A low threshold example of this can be found in the standard offer of employment letter and the new employee orientation experince. Typically, a company spends a considerable amount of time, money and effort to find and attract talented candidates. A quick reading of an offer letter to one of these candidates relays how little thought goes into the impending, and possibly long-term, relationship. These letters are full of legalese, cautions, warnings, and sometimes, thinly veiled threats. They speak of protecting the company against the "possible" actions of the new employee, limit the latitude of the employee to speak, act, and even pursue personal growth or wealth. Orientation exercises are even less engaging in many respects. Instead of a welcome to "hearth and home," they are often a reminder to the new hires that they are highly compensated chattel, who must operate with an understanding of all the rules under which they are "governed." Companies and other entities repeatedly pay small fortunes in salaries and benefits to talented persons, whom they then manage and restrict until any possibility of getting the "bang for the buck" is totally eradicated. "We hired you and paid you for the skill, talent, and experience you bring along with value we believed you would add to our quest for competitive advantage. NOW, shut up, do as you're told, and don't rock the boat!"

For me it was no big surprise to hear and see that Gallup and other organizations that take the pulse of America's workplace were finding that, generally speaking, employees are disengaged from and uncommitted to their employers. It was also no news to see that voluntary turnover was on the rise, and that fewer and fewer employees had any trust in the companies and managers which employed them. So for a number of years I would tell any of my colleagues who were interested, or who were at least willing to listen, my tales of clueless executives, who wonder why they can't keep good people, why the workforce doesn't seem to care about making good products or company profitability, why payrolls keep increasing but productivity is stagnant, and why employees "just seem to be here for the paycheck/have no enthusiasm/can't meet deadlines/resent putting in long hours/avoid responsibility," etc.
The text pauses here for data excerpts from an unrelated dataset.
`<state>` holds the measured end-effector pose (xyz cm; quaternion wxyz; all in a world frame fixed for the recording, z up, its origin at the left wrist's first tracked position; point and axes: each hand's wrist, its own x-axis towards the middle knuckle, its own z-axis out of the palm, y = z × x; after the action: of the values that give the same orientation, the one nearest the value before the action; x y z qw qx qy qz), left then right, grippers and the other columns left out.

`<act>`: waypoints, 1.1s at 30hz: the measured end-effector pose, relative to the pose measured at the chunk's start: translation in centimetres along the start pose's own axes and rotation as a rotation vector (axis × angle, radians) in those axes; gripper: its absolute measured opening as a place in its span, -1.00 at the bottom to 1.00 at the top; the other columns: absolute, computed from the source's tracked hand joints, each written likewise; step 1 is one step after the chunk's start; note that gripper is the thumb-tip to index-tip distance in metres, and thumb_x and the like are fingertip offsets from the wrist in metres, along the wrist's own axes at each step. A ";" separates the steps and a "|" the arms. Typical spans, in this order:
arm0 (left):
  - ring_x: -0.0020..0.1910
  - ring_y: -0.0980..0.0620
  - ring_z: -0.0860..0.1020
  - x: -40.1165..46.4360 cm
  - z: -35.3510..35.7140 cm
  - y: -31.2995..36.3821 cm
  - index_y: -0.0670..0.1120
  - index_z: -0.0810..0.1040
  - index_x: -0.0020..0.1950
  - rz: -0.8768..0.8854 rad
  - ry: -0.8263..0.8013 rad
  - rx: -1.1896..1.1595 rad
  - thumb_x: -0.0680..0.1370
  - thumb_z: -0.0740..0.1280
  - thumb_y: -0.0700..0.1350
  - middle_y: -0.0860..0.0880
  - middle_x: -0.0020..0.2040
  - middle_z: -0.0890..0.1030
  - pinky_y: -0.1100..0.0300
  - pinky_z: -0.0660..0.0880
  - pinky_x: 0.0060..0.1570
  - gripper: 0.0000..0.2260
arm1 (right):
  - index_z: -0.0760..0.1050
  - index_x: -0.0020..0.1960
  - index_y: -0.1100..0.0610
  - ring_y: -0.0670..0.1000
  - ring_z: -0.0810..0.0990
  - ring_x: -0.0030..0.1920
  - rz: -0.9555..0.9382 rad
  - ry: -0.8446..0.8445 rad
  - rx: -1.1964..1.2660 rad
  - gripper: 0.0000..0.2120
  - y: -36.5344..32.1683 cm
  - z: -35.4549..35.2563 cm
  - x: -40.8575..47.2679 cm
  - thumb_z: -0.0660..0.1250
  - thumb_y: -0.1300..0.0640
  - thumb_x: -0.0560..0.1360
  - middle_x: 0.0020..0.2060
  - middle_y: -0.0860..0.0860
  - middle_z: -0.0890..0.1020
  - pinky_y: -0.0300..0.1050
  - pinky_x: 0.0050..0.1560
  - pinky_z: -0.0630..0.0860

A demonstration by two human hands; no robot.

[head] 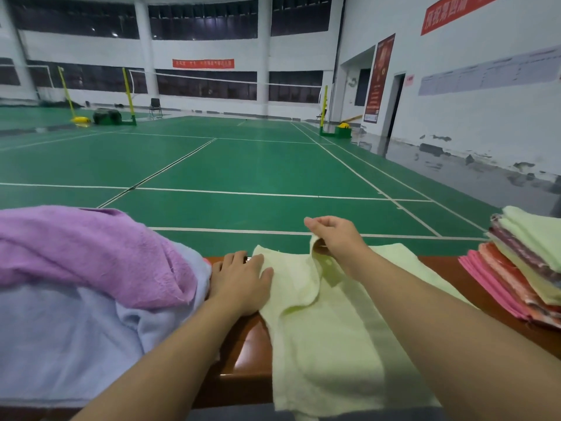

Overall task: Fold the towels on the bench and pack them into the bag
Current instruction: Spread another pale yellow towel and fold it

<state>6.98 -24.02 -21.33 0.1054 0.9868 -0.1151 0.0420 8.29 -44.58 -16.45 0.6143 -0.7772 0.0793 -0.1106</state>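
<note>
Head view: right hand (335,238) is pinching and lifting the pale yellow towel (331,329); left hand (241,281), fingers spread, is pressing its edge onto the bench (246,357).

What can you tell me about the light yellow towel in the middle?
The yellow towel is pale and fluffy like terry cloth, with a woven band across it. It lies spread on the brown bench, its near edge hanging over the front. The left hand presses flat on its left edge. The right hand pinches its far edge and lifts it, making a raised fold.
</note>
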 end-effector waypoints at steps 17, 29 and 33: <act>0.28 -0.17 0.42 1.0 0.8 -0.7 -0.06 0.48 0.33 -0.067 0.139 -0.067 0.52 0.18 -0.16 -0.10 0.33 0.48 0.02 0.36 0.26 -0.63 | 0.46 0.28 0.19 0.11 0.69 -0.05 0.063 -0.225 0.153 -0.61 1.0 7.3 2.1 0.14 -0.11 0.70 0.02 0.14 0.71 -0.06 0.00 0.60; 0.02 -0.12 0.59 -1.3 -0.5 -0.1 -0.05 0.62 0.05 -0.006 0.383 -0.419 0.60 0.25 -0.08 -0.05 0.02 0.66 0.03 0.51 0.06 -0.84 | 0.66 -0.04 0.11 -0.12 0.64 -0.16 -0.192 -0.175 -0.235 -0.73 1.3 1.4 -6.0 0.32 -0.06 0.62 -0.15 -0.06 0.73 -0.18 -0.07 0.52; -0.15 0.02 0.62 -3.4 -1.4 0.4 0.00 0.65 -0.06 0.160 0.241 -0.442 0.58 0.34 0.04 0.06 -0.18 0.69 0.12 0.52 -0.10 -0.84 | 0.67 -0.15 0.07 -0.12 0.53 -0.28 -0.264 -0.324 -0.330 -0.74 1.7 0.2 -9.8 0.45 -0.12 0.52 -0.22 0.08 0.69 -0.13 -0.16 0.47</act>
<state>3.47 -23.30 -20.21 0.3277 0.9156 -0.1857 0.1411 -1.06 -42.29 -18.86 0.4644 -0.8780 -0.1051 -0.0497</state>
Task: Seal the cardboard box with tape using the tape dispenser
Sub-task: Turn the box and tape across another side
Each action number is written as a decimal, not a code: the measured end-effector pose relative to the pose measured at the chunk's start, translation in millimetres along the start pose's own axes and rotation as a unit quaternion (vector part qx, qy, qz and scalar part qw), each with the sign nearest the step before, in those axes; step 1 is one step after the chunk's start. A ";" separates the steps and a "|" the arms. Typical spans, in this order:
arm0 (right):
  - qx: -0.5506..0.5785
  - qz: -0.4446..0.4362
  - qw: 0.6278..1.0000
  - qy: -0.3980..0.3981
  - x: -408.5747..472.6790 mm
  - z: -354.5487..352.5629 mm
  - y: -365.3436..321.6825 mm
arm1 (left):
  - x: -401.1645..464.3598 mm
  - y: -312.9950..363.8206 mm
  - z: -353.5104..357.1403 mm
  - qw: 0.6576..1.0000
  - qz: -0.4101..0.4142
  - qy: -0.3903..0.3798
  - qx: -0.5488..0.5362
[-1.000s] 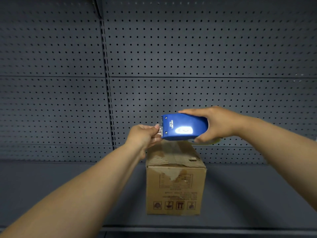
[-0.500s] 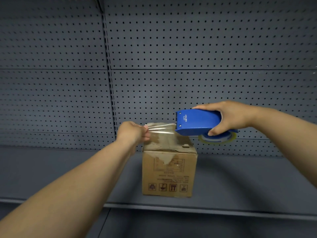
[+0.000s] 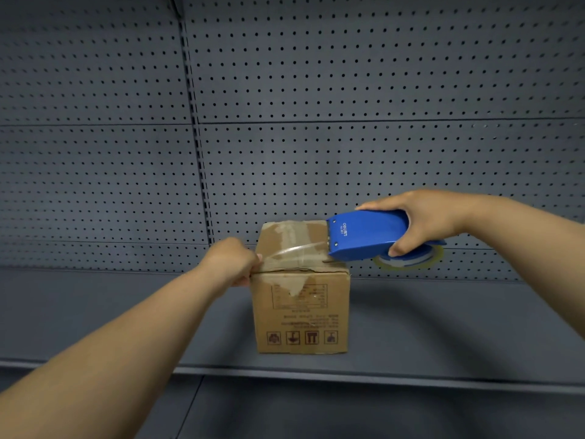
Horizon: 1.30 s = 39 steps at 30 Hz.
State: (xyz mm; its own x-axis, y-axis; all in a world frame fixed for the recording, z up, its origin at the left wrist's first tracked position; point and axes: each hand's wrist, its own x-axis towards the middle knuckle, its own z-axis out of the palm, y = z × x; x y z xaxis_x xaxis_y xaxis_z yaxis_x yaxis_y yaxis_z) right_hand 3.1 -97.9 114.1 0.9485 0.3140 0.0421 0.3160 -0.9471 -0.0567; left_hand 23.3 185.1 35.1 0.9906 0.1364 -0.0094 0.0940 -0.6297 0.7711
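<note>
A brown cardboard box [image 3: 300,315] stands on a dark grey shelf, its top flaps closed and patched with old tape marks. My right hand [image 3: 424,221] grips a blue tape dispenser [image 3: 364,237] over the box's top right corner, the clear tape roll [image 3: 408,261] showing beneath it. A strip of clear tape [image 3: 294,250] runs from the dispenser's mouth leftward across the box top. My left hand [image 3: 231,261] pinches the strip's free end at the box's upper left edge.
The shelf [image 3: 443,331] has a front lip running across the view below the box. A grey perforated back panel [image 3: 316,122] rises right behind the box. A lower shelf level lies in shadow beneath.
Both hands moved down toward the box. The tape strip, held taut above the box before, now lies low across its top, with the left hand at the box's left edge.
</note>
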 end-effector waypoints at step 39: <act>0.032 0.024 0.997 -0.072 12.6 15.6 14.2 | 8.6 2.7 56.8 0.889 0.299 -0.046 0.343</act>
State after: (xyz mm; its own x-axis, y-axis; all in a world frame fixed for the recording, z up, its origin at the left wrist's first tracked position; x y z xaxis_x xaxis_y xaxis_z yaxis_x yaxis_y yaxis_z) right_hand 20.0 -106.3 98.2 0.9545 0.2791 -0.1050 0.2667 -0.9565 -0.1181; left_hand 37.7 141.2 1.0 0.8845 -0.4232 0.1963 -0.4454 -0.8912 0.0861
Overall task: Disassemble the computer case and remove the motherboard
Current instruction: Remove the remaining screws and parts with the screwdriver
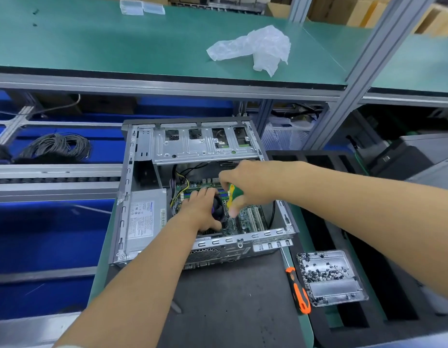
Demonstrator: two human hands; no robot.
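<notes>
Gripping screwdriver (pixel 233 194): right hand (pixel 253 184), tip hidden | left hand (pixel 202 209) flat, covering fan (pixel 219 209)

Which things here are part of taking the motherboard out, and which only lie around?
In use: computer case; motherboard; green-handled screwdriver in right hand; left hand on cooler fan.

Lying about: orange screwdriver; screw tray; plastic bag; cable coil.

The computer case (pixel 142 187) is bare, dull-grey sheet metal; the motherboard (pixel 245 219) is glossy green board; the screwdriver (pixel 297 291) has a matt black and orange plastic handle; the tray (pixel 341 290) is shiny clear plastic; the bag (pixel 258 46) is thin crinkled film; the surface (pixel 230 310) is matt dark mat.
</notes>
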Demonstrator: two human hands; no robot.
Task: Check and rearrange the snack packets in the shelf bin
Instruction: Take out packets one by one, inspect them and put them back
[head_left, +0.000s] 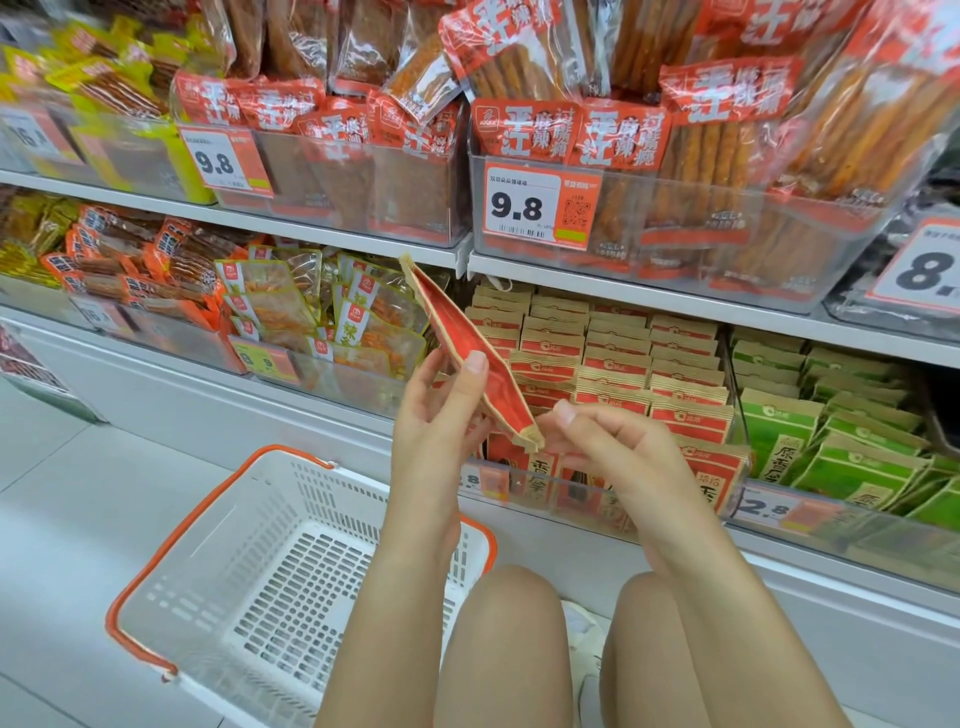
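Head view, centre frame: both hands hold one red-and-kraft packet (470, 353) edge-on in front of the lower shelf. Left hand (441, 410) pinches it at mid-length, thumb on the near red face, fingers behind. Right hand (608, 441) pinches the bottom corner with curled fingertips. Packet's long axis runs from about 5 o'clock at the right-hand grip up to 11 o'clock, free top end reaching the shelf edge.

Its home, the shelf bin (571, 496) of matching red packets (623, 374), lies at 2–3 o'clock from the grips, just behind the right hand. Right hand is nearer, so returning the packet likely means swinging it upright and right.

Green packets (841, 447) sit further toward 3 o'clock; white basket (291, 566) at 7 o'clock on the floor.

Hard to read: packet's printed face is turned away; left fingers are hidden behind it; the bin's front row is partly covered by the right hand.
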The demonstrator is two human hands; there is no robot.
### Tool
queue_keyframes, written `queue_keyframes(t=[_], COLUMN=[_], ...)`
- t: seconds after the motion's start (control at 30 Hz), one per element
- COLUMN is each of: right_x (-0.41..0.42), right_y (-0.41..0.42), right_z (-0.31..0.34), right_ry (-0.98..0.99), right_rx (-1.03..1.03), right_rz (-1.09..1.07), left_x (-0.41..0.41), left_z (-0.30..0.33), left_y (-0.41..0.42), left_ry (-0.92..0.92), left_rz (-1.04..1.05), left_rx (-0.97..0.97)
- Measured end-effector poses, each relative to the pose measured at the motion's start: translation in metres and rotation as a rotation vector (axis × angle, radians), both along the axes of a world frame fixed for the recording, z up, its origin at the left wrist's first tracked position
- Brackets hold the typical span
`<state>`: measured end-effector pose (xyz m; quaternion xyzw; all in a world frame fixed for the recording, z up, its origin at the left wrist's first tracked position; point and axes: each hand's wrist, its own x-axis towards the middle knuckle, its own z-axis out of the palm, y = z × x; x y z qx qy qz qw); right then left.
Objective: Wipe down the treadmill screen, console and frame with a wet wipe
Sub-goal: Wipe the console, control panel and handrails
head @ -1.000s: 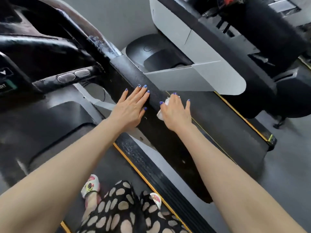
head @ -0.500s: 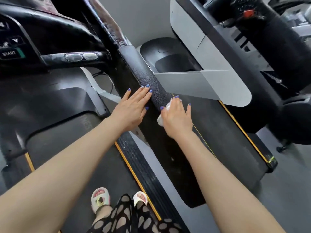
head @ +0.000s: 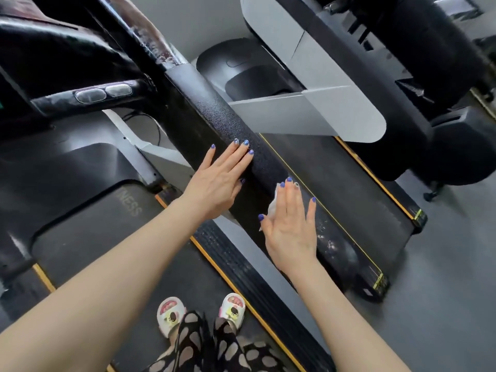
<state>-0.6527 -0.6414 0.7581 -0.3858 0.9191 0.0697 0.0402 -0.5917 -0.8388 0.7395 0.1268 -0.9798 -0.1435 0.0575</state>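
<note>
A black textured side rail [head: 228, 122] of the treadmill frame slants from the upper left down to the lower right. My left hand [head: 217, 181] rests flat on its left flank, fingers straight. Lower on the rail, my right hand [head: 291, 224] presses a white wet wipe [head: 272, 208] against the surface with straight fingers; only the wipe's left edge shows under the palm. Wet streaks shine on the rail below the right hand. The glossy console and handlebar with two oval buttons [head: 103, 93] sit at the upper left.
I stand on the treadmill belt [head: 88, 229], my sandalled feet [head: 201, 312] near its ribbed yellow-edged side strip [head: 241, 267]. A neighbouring treadmill with a grey side panel [head: 322, 114] and its belt [head: 349, 183] lies to the right. Grey floor [head: 442, 277] is at the far right.
My right hand has slid the wipe a little down the rail, its fingers now spread flatter. The left hand stays on the rail. The view has tilted down, showing both feet.
</note>
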Motion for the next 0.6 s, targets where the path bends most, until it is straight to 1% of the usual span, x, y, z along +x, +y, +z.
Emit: queue_keyframes(t=[0.13,0.23,0.27,0.37,0.43,0.5,0.6], right_x=[-0.049,-0.072,-0.070,-0.041,-0.011,0.013,0.027], right_y=[-0.047,-0.060,-0.058,-0.031,0.001,0.032,0.046], right_z=[0.010,0.020,0.019,0.011,0.001,0.000,0.000], right_ry=[-0.137,-0.193,-0.191,-0.113,-0.047,-0.011,-0.037], right_rx=[-0.066,0.055,0.061,-0.067,-0.048,-0.057,-0.048], right_rz=[-0.182,-0.138,-0.130,-0.178,-0.140,-0.115,-0.128], left_x=[0.000,-0.001,-0.001,-0.001,-0.002,-0.005,-0.007], left_z=[-0.004,-0.002,0.000,0.001,0.001,0.001,0.000], left_y=[-0.003,0.000,0.000,0.000,0.004,0.010,0.014], left_ry=[0.002,-0.008,-0.005,0.028,0.039,0.022,0.005], left_rz=[-0.007,0.001,0.001,-0.026,-0.069,-0.090,-0.084], left_rx=[-0.015,0.012,0.012,-0.035,-0.068,-0.054,-0.024])
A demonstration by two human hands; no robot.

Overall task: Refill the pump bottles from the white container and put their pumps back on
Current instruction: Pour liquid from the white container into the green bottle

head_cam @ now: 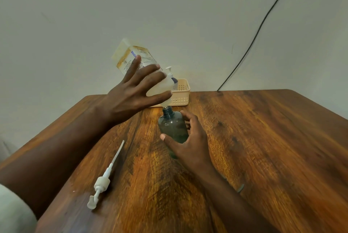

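Note:
My left hand [135,89] grips the white container [131,57], tilted mouth-down so its spout sits right over the neck of a dark green translucent bottle [172,125]. That bottle stands upright on the wooden table [263,138] with no pump on it. My right hand [190,138] wraps around its lower body and steadies it. A white pump [104,180] with its long dip tube lies flat on the table at the front left. A second bottle with a white pump [170,74] fitted stands in the basket behind.
A cream plastic basket [181,93] sits at the table's back edge against the pale wall. A black cable [259,31] runs down the wall to the table's rear right. The table's left edge slants close to my left forearm.

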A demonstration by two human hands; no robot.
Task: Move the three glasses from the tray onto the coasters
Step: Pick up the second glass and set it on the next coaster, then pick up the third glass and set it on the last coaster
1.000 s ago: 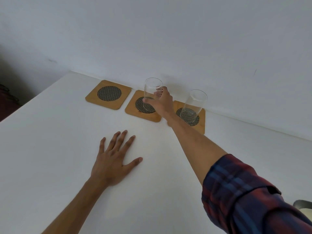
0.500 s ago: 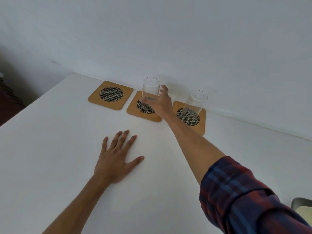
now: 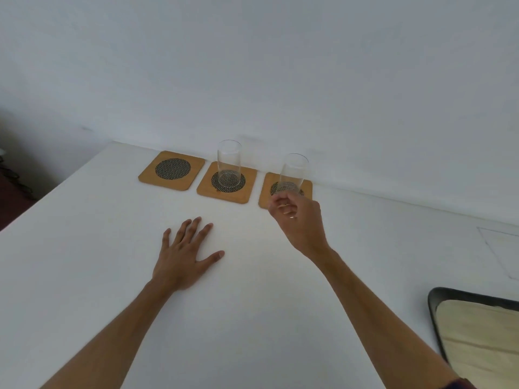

Finally a number of my friends, but specifically and pointedly, Susan Meisinger, the now-retired CEO of the Society for Human Resource Management, and Jeffrey Pfeffer, The Thomas D. Dee II Professor of Organizational Behavior at the Stanford University School of Business, tired of my bleating and individually challenged me to make my feelings and opinons known from a larger platform. So I gathered my thoughts and put them together in a way I believed to be worthy of consideration by executives and managers who have a sincere interest in and focus on finding, developing, and keeping a talented workforce capable of providing sustainable competitive advantage.